On nous dit que si cet effort est fourni pour la Grèce il faudrait le faire aussi pour d’autre pays comme l’Espagne, le Portugal, l’Italie, voire l’Irlande et même la France. C’est une évidence puisque tous appartiennent à la même communauté, l’Union européenne qui, à l’origine, a été inventée pour cela ! Voila pourquoi une conférence européenne sur les dettes doit être maintenant convoquée. La France pourrait en être l’initiatrice.

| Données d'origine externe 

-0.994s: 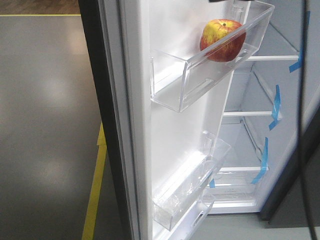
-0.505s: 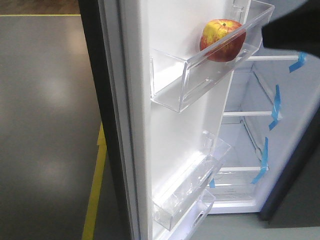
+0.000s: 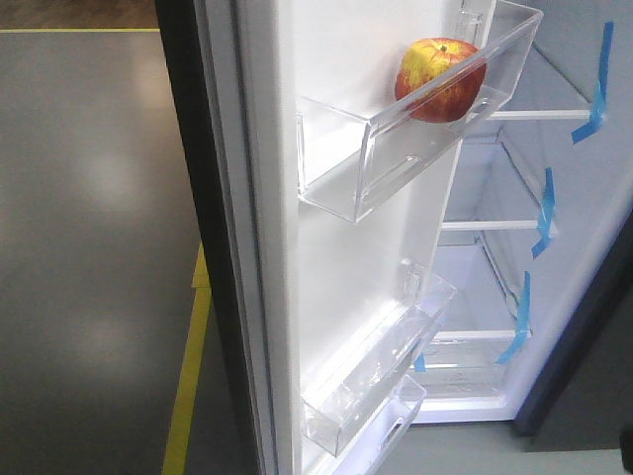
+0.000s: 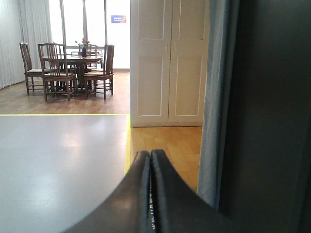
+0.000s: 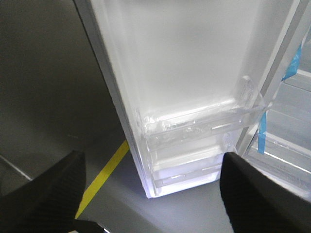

La Banque centrale européenne a émis 1 200 milliards d’euros. Autant de moyens pour un nouveau plan de relance européen efficace, s’inscrivant dans un nouveau mode de développement humain et écologique. C’est en ce sens qu’un fond dit de développement devrait être créé pour absorber une partie des dettes des pays, afin de leur donner un ballon d’oxygène.

La Grèce est devenue la pointe avancée de la violente crise qui secoue l’Union européenne. Celle-ci signe sans doute la fin d’une illusion : celle de la démocratie dans une Europe solidaire.

Comme jamais sans doute est apparue au grand jour la collusion des milieux d’affaires, des dirigeants européens et de la grande presse qui veulent imposer coûte que coûte l’arrogante loi de l’argent. Avec plus de netteté, chacun a pu constater que prédominaient les choix politiques décidés à Berlin sans que notre gouvernement tente de les contrecarrer alors que François Hollande avait en 2012, lui aussi, reçu des électeurs le mandat clair de réorienter la construction européenne.

Dimanche soir dernier, tous ressemblaient à une poule qui aurait découvert un couteau. Les habitants d’un petit pays venaient, par leur courage et leur détermination, de créer un rapport de forces plus favorable aux aspirations populaires, en Grèce et dans le reste du continent. Plus favorable à ce que s’ouvre enfin en Europe le grand débat public sur la nature de la construction européenne conçue soit au service de la finance, soit pour répondre aux attentes et espoirs des populations qui la composent.

 A nous tous d’aider désormais les citoyens à prendre leur destin en main.